SOURCE - Abbé Chautard, fsspx (recteur) - Lettre aux parents, amis et bienfaiteurs de l'Institut Saint-Pie X - été 2015
Chers parents, bienfaiteurs et amis,
Chers parents, bienfaiteurs et amis,
L'actualité du projet de loi de Mme Najat Belkacem, prévoyant de noyer l'enseignement du latin et du grec dans des enseignements interdisciplinaires, a ramené pour quelque temps les langues anciennes au-devant de l'actualité. C'est toute la question de la finalité de cet enseignement qui est posée.
Aussi voudrions-nous profiter de cette lettre pour rappeler, non pas tous les motifs, mais quelques-unes des raisons qui nous engagent à défendre et promouvoir l'enseignement du latin et du grec.

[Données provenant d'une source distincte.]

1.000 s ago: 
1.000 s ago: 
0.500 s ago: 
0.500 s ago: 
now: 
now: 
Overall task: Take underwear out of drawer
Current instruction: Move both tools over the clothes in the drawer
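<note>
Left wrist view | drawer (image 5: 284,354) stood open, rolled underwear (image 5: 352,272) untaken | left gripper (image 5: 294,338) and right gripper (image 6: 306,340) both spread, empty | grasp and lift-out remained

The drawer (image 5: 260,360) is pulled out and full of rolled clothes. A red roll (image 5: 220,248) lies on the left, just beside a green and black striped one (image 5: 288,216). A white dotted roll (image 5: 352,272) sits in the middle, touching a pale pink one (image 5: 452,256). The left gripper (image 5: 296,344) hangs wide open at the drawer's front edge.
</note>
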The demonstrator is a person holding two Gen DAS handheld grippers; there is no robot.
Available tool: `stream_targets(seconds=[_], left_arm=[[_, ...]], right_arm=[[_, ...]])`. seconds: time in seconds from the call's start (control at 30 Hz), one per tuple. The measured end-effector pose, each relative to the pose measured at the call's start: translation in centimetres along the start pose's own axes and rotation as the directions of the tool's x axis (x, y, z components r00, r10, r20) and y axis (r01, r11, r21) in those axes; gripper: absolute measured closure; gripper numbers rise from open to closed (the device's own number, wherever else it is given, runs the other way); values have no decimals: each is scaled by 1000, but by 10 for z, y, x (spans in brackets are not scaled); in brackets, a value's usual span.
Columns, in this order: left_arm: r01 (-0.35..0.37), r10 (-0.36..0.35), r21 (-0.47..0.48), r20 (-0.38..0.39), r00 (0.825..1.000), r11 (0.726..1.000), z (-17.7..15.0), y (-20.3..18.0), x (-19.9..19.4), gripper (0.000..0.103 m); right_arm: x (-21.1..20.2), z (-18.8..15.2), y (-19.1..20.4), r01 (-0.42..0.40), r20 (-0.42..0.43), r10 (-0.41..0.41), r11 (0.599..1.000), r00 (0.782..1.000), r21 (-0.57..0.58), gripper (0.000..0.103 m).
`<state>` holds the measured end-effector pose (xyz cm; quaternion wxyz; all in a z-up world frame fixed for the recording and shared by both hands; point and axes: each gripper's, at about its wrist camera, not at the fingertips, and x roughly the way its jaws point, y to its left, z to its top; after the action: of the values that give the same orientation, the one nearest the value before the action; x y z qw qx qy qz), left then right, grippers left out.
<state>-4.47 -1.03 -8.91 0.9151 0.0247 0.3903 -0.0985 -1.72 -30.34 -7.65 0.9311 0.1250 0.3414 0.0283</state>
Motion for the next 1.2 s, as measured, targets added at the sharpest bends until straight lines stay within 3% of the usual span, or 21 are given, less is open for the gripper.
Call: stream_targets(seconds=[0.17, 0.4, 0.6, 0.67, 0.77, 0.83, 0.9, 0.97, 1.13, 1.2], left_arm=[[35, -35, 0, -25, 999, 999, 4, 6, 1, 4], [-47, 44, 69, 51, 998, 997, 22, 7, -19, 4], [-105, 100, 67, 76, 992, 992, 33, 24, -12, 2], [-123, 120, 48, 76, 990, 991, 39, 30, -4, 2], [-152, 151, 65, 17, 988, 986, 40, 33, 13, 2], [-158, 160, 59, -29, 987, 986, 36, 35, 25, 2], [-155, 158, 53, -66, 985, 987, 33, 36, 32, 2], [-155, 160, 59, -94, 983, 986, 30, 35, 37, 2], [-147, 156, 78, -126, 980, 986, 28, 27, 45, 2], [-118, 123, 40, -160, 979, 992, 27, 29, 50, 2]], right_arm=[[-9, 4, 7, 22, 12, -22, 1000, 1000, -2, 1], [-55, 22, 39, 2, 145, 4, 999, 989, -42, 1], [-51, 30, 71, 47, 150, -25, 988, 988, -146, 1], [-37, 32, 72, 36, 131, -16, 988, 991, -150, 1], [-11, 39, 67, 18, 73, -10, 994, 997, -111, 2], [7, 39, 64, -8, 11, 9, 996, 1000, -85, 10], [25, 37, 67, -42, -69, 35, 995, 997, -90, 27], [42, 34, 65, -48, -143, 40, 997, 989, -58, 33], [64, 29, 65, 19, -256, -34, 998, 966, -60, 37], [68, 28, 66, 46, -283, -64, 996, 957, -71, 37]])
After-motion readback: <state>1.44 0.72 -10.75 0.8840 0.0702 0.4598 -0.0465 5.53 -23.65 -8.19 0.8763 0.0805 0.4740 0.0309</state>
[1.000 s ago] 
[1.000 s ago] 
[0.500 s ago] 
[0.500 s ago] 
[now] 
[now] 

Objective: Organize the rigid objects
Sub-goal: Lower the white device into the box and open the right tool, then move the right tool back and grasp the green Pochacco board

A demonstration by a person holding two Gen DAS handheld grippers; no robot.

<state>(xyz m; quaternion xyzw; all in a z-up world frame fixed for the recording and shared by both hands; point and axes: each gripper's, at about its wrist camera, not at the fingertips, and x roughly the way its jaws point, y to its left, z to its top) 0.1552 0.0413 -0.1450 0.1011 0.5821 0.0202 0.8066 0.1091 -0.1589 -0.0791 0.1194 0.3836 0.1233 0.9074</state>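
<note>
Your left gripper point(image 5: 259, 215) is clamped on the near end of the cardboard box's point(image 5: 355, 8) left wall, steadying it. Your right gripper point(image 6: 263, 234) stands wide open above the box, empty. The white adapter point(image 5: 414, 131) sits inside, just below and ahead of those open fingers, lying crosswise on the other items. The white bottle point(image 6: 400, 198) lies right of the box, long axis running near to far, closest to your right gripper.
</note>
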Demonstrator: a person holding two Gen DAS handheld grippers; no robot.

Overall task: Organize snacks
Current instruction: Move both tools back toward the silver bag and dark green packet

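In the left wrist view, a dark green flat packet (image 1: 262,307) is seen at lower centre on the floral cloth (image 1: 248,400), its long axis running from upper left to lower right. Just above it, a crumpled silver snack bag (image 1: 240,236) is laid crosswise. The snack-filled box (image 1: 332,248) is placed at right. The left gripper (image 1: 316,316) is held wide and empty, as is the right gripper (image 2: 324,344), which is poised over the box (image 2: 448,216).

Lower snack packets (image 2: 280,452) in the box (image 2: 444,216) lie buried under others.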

On entend, ici ou là, parler de la connaissance étymologique que fournit le latin, d'une meilleure connaissance de la langue française qui en est le fruit, d'une gymnastique de l'esprit. Tout cela est exact, mais n'est pas l'essentiel.
Les présupposés et les conséquences de cette réforme sont bien plus profonds. Il y va de la conception même de la science, de l'éducation, de l'homme et même de Dieu.
A quoi sert le latin ?
Ainsi est posé le problème par de nombreuses voix qui s'opposent à cette réforme. Cette manière de formuler la question est déjà fausse car on place le problème sous l'angle de l'utilité comme si c'était une évidence qu'une discipline dût être apprise à condition d'être utile. Or, rien n'est moins sûr.
Les Anciens distinguaient avec sagesse les arts libéraux des arts serviles, c'est-àdire les disciplines qui sont étudiées pour elles-mêmes, des arts, techniques et sciences qui sont étudiés pour un usage pratique, utilitaire. Ainsi, l'architecture est-elle étudiée en vue de la construction d'une habitation tandis que la philosophie est d'abord étudiée pour elle-même, pour connaître la vérité, avant d'être une lumière utile pour l'existence.
Dans l'Antiquité, les sophistes se sont fait remarquer par leur conception utilitaire de la science. La connaissance, l'art du langage, l'art de l'écriture n'étaient plus étudiés pour eux-mêmes mais pour leur fonction pratique, pour leur efficacité. La science fut asservie à leurs intérêts immédiats.
La réforme Belkacem – sans l'élégance langagière des sophistes – participe du même esprit et nombre de ses opposants n'arrivent pas à sortir de cette fausse problématique utilitaire, faute de Socrate contemporain.
Quelle éducation…
A vrai dire, c'est tout le concept de l'éducation moderne qui se retrouve dans cette réforme. Il ne s'agit plus tant de donner la vérité à des esprits et de structurer des intelligences que de former le comportement des parfaits citoyens démocrates et mondialistes de demain en leur procurant le savoirfaire à défaut d'un savoir. Exit la connaissance gratuite d'une vérité aimée pour elle-même et non pour son utilité immédiatement pratique. « Je hais les livres » disait Rousseau, voulant pour l'éducation des enfants (cf. de l'Émile) et des peuples (cf. Le Contrat social) non la science des choses mais du comportement.
…pour quel homme ?
À conception nouvelle de la science, conception nouvelle de l'éducation, mais à conception nouvelle de l'éducation, conception nouvelle de l'homme. L'homme n'est plus un animal raisonnable dont la finalité première est contemplative, dont la faculté maîtresse est l'intelligence. L'homme est désormais un animal démocratique, productif et consommateur. Philosophie libérale et philosophie marxiste se conjuguent pour revendiquer un homme coupé de toute vie contemplative.
Coupé de Dieu
La conséquence est importante. Qu'on le veuille ou non, cette nouvelle conception utilitariste de la science et de l'éducation, cette vision pratique et praxiste de l'homme est à l'opposé du message évangélique : « la vie éternelle, c'est de vous connaître, vous le seul vrai Dieu et celui que vous avez envoyé, Jésus-Christ ». Ce nouvel arbre de la science qu'a planté l'homme moderne exclut toute contemplation de Dieu. Cette éducation moderne abaisse le regard de l'homme vers la matière et la vie de ce monde là où elle devrait donner à l'homme le goût de la vérité qui conduit à La Vérité, comme nous nous efforçons à l'Institut de le communiquer.